• _What to produce_
Please return every line below that contains the string "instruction".

Entries provided Block Start

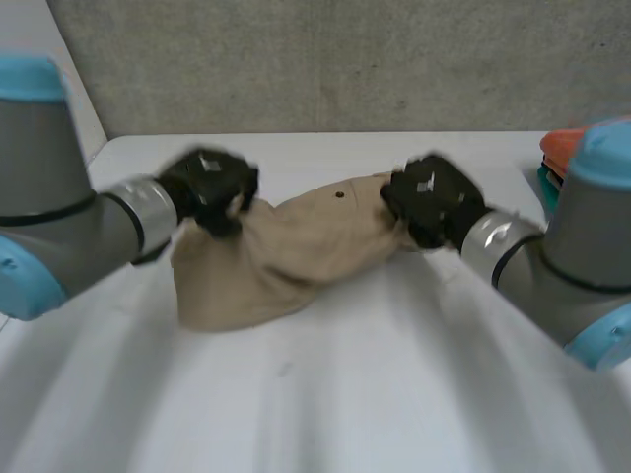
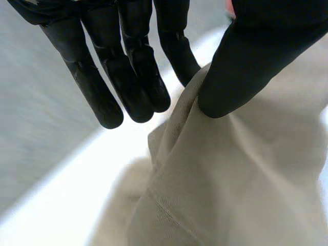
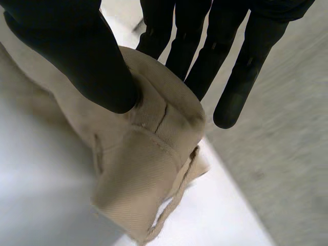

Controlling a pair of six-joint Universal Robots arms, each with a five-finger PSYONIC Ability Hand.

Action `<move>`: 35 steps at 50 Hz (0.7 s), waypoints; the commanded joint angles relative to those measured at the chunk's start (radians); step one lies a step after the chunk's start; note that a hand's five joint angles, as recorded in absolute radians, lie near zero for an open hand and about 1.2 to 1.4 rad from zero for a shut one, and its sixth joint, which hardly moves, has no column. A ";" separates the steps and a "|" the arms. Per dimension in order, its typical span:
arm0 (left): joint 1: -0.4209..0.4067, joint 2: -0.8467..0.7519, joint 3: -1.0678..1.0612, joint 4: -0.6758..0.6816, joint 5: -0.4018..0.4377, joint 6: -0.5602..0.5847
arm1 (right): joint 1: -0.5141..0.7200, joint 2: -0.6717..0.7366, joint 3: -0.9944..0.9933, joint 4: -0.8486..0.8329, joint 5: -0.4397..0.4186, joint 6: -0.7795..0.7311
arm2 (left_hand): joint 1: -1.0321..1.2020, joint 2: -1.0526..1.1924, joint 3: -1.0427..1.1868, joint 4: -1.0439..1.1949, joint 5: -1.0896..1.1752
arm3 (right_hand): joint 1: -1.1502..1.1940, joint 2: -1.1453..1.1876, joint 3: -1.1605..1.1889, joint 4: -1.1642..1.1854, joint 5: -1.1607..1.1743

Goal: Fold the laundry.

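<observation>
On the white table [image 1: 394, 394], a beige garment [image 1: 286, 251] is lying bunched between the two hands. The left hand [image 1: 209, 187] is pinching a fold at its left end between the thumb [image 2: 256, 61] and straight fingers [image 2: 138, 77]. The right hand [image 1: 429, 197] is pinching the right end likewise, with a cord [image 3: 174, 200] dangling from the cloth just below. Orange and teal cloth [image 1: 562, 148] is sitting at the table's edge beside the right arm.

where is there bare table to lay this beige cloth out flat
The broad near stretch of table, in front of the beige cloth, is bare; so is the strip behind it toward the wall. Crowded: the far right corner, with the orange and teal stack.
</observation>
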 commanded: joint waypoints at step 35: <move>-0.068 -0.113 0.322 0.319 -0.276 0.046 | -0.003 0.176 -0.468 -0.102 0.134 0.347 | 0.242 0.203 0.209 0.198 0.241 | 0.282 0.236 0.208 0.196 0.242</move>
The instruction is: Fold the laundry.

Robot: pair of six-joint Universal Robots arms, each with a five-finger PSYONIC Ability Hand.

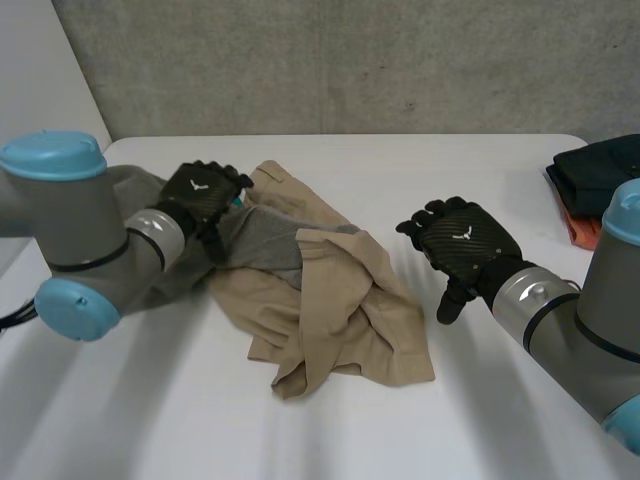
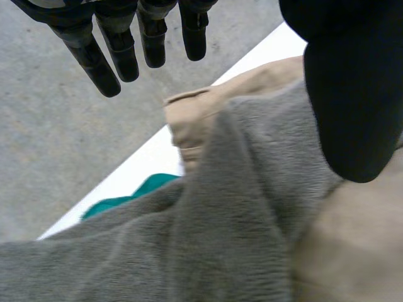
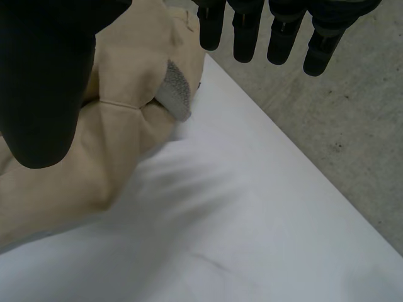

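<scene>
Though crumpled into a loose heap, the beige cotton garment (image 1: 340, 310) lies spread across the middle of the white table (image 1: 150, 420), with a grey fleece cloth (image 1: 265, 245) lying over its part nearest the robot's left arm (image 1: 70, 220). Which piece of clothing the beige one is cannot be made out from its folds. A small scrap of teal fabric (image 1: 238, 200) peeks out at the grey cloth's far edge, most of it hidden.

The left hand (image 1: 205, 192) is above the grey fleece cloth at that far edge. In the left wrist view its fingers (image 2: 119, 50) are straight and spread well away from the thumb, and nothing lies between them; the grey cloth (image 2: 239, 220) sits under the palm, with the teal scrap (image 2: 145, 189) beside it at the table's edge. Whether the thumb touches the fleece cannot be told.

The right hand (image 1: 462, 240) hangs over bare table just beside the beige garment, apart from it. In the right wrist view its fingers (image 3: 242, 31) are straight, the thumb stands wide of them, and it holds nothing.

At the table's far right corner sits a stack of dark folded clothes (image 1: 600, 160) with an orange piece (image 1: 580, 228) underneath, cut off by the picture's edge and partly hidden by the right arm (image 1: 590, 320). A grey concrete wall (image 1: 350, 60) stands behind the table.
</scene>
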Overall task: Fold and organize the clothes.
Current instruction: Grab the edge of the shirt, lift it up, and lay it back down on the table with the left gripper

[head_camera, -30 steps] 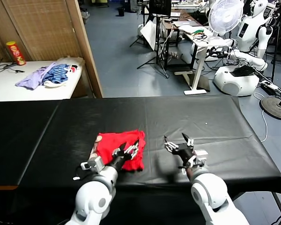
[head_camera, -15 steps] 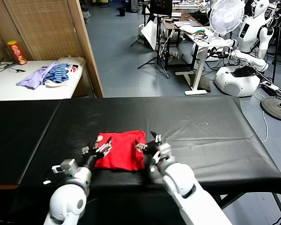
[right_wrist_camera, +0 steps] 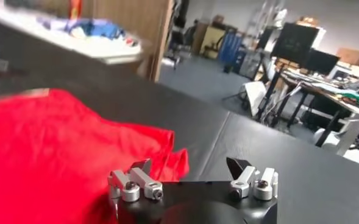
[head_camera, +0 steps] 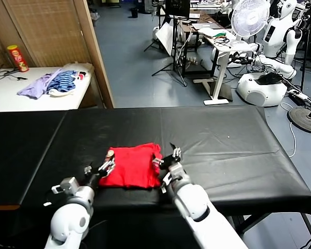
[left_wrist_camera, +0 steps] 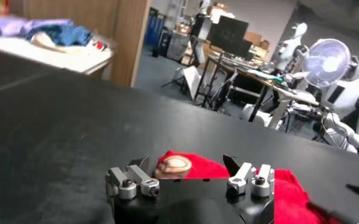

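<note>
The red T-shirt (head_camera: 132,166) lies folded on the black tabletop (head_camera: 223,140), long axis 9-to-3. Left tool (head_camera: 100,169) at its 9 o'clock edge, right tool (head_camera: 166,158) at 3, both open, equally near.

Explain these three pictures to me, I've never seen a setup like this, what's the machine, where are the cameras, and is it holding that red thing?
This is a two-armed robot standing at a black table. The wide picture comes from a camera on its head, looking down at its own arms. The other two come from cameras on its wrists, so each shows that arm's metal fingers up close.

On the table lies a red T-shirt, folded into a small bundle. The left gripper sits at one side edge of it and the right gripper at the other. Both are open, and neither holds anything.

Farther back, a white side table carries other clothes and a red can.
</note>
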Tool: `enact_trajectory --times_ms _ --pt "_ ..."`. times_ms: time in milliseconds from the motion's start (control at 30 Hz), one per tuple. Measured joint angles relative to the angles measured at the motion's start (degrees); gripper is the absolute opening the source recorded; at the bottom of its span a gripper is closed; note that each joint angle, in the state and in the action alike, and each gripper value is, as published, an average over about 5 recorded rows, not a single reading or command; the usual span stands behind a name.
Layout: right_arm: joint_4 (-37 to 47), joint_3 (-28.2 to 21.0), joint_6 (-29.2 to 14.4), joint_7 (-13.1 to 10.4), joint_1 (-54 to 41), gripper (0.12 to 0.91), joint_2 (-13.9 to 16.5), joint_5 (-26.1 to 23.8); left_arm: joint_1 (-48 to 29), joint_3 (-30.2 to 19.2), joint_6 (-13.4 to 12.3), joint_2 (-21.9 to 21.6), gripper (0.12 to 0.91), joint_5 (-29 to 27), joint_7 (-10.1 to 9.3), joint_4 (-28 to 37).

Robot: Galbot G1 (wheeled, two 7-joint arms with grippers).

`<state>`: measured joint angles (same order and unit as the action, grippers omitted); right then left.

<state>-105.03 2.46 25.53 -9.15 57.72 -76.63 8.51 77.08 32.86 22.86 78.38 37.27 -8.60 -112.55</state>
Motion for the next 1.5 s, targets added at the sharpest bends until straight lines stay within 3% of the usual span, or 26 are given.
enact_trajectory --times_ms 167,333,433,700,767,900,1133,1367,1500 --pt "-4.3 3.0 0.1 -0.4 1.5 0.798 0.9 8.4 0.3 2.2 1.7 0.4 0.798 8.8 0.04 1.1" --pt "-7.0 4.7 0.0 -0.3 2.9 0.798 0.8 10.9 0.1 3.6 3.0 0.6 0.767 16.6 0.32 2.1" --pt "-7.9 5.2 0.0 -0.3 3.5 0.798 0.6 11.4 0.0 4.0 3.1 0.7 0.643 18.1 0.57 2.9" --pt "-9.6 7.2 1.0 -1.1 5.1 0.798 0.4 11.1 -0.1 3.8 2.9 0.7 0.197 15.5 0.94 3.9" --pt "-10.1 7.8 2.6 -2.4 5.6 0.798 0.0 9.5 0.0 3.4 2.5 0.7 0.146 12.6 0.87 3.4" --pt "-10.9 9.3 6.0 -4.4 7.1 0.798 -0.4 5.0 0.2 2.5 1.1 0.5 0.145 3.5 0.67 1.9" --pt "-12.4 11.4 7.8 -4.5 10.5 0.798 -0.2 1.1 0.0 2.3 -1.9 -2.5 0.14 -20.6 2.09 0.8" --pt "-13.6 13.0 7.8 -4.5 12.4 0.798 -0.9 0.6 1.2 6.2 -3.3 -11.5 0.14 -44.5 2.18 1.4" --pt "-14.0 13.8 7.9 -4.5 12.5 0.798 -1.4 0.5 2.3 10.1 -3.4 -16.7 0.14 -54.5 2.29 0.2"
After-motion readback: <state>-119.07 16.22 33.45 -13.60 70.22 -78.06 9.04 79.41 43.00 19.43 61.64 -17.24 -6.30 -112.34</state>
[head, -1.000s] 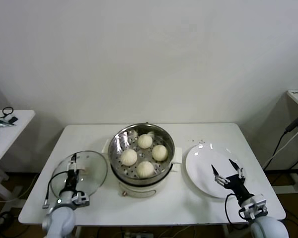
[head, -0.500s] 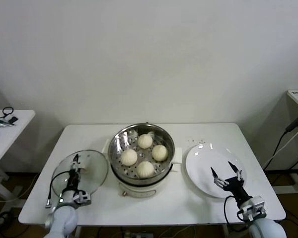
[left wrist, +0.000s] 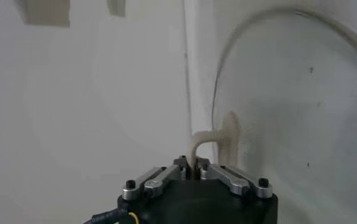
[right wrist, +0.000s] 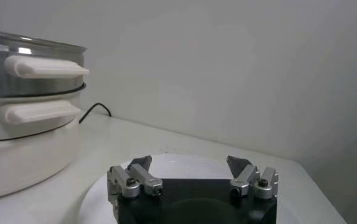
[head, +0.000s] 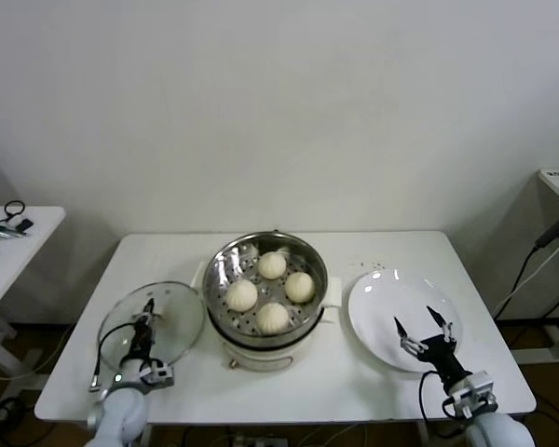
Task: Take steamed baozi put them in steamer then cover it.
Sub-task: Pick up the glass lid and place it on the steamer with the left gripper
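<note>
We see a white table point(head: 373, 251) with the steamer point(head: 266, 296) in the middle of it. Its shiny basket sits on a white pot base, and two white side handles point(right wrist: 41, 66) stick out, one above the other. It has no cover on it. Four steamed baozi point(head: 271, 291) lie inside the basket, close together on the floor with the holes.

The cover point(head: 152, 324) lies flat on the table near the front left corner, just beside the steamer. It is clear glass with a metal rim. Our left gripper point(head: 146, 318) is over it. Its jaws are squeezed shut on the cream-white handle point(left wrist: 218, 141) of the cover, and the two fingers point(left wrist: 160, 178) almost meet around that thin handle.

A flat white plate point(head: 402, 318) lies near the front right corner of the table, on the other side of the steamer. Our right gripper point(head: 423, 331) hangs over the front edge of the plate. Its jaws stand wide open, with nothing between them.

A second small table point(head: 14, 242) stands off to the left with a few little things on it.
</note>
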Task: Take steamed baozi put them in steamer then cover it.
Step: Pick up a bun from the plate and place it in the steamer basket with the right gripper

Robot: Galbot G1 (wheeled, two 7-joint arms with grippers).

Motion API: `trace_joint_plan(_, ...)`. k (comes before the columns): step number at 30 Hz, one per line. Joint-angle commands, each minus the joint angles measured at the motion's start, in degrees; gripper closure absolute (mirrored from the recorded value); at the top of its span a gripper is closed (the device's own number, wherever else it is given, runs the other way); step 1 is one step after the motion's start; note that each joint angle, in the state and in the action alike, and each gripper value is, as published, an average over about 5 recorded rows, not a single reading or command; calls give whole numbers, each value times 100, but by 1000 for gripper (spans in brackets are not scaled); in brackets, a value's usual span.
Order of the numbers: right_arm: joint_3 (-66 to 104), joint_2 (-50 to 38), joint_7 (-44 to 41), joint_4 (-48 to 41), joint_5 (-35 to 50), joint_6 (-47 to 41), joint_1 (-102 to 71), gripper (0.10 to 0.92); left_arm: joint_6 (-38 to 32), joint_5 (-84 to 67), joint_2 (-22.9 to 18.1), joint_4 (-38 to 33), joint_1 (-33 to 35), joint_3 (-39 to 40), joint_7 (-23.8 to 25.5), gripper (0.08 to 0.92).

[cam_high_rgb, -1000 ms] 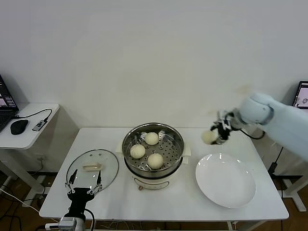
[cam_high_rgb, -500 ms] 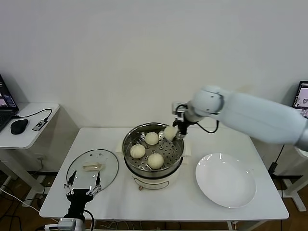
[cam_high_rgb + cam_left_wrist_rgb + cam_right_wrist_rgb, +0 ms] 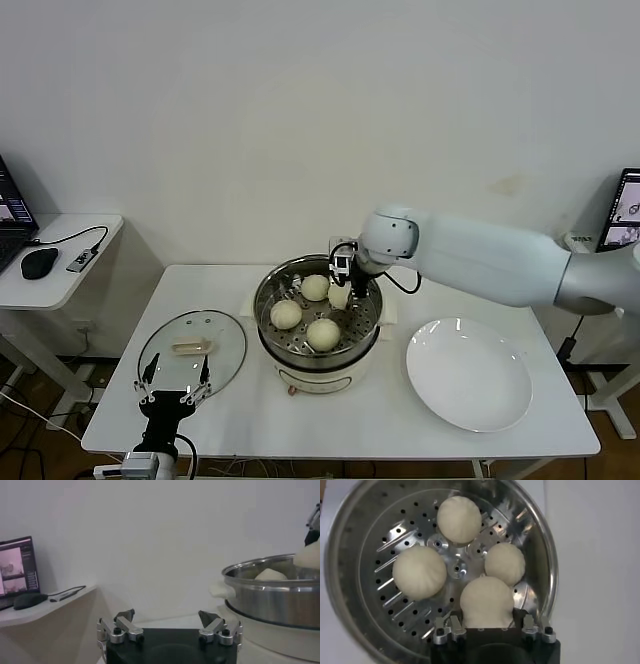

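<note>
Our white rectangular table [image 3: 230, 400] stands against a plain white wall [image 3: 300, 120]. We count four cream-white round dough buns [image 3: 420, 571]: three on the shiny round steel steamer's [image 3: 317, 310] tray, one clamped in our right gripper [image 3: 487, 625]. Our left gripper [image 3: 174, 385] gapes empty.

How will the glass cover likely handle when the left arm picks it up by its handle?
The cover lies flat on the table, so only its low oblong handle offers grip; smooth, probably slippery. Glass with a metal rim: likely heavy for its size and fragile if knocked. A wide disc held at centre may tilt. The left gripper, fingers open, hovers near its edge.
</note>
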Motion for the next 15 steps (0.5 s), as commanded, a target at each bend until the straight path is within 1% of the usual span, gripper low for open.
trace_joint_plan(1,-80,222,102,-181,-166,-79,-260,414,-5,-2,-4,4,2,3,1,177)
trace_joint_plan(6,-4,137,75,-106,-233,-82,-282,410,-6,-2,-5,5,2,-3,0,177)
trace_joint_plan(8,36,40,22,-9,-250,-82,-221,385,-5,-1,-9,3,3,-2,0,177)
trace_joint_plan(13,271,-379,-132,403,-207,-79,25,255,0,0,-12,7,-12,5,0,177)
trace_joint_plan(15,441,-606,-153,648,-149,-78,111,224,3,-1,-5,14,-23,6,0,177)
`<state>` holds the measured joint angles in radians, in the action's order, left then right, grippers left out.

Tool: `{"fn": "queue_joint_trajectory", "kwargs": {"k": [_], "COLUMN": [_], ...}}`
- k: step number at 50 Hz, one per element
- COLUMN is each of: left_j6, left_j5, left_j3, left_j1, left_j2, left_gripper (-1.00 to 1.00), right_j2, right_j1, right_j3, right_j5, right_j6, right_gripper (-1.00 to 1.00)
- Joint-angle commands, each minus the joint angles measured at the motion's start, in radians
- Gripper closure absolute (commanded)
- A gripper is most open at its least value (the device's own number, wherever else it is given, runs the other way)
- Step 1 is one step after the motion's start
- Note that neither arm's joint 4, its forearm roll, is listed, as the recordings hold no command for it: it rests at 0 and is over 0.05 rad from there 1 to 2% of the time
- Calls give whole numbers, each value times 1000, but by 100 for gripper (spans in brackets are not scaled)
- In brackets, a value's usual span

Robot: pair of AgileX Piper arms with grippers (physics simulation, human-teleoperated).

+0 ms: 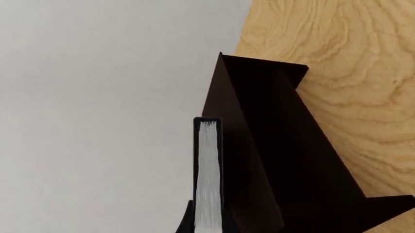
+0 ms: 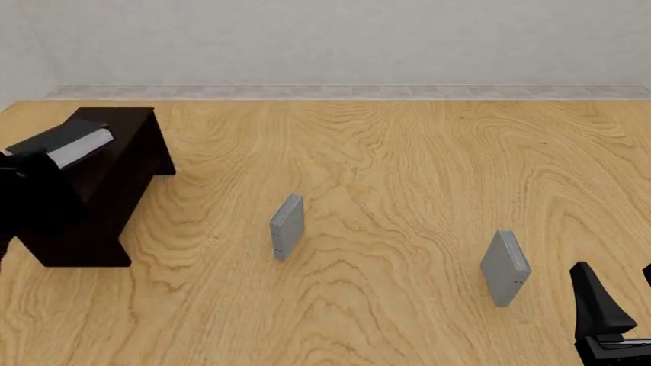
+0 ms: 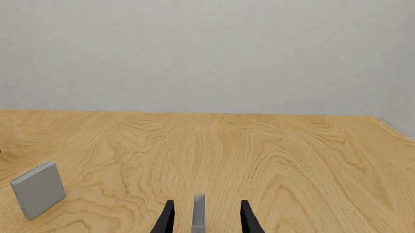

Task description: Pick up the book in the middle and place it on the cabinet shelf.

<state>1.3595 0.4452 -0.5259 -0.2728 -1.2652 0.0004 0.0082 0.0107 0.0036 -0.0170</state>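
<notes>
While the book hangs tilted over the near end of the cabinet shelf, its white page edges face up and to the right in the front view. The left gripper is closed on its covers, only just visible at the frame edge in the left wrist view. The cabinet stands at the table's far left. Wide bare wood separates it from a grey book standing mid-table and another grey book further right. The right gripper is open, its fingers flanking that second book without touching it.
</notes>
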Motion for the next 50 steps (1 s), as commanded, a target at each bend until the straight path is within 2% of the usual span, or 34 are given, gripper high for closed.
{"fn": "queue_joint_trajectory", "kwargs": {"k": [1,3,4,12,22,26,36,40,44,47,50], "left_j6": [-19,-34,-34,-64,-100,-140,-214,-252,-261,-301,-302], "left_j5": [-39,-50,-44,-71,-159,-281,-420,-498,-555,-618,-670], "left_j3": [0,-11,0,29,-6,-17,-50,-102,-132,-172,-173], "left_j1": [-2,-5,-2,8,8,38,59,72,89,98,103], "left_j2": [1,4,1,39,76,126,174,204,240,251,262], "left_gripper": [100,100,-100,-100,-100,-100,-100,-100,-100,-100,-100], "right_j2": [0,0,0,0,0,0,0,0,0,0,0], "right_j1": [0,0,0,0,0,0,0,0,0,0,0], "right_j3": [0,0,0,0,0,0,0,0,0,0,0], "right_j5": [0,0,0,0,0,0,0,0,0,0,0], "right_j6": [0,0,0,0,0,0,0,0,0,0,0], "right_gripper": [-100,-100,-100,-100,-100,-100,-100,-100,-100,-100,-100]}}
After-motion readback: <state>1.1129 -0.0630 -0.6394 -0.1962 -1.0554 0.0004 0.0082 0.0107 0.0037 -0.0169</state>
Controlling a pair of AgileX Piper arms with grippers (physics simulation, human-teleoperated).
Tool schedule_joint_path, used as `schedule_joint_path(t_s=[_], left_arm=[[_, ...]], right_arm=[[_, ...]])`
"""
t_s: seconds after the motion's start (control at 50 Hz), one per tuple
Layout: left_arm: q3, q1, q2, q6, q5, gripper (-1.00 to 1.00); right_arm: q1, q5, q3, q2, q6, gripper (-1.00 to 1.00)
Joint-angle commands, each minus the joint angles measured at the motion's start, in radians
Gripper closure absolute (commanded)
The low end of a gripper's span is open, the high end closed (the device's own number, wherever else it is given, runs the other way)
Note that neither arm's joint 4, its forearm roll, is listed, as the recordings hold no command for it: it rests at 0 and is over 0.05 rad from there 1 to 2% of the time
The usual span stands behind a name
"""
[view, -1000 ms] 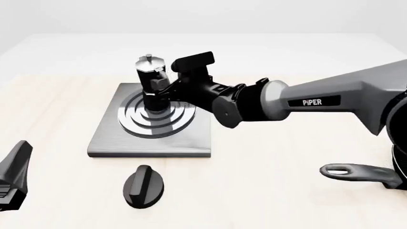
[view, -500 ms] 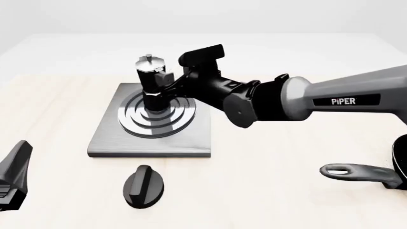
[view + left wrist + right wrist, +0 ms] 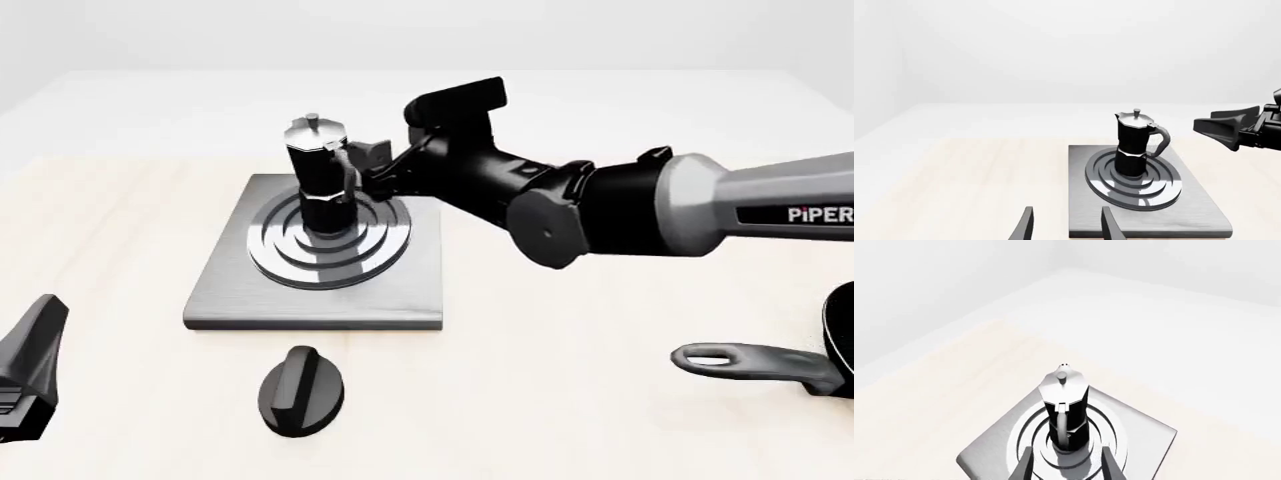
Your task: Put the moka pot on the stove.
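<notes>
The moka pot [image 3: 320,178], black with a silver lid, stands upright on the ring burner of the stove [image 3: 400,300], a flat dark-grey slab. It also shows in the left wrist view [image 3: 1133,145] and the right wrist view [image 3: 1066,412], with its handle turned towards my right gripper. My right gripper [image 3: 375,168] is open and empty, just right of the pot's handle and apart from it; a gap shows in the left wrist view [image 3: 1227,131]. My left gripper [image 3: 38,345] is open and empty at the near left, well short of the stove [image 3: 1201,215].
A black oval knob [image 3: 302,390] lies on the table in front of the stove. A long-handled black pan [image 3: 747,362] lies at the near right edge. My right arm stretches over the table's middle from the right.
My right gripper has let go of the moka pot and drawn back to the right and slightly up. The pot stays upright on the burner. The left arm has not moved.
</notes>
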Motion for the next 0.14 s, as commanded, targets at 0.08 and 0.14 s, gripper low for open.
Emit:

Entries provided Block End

• _Response to this task_
The instruction is: Fold the laundry.
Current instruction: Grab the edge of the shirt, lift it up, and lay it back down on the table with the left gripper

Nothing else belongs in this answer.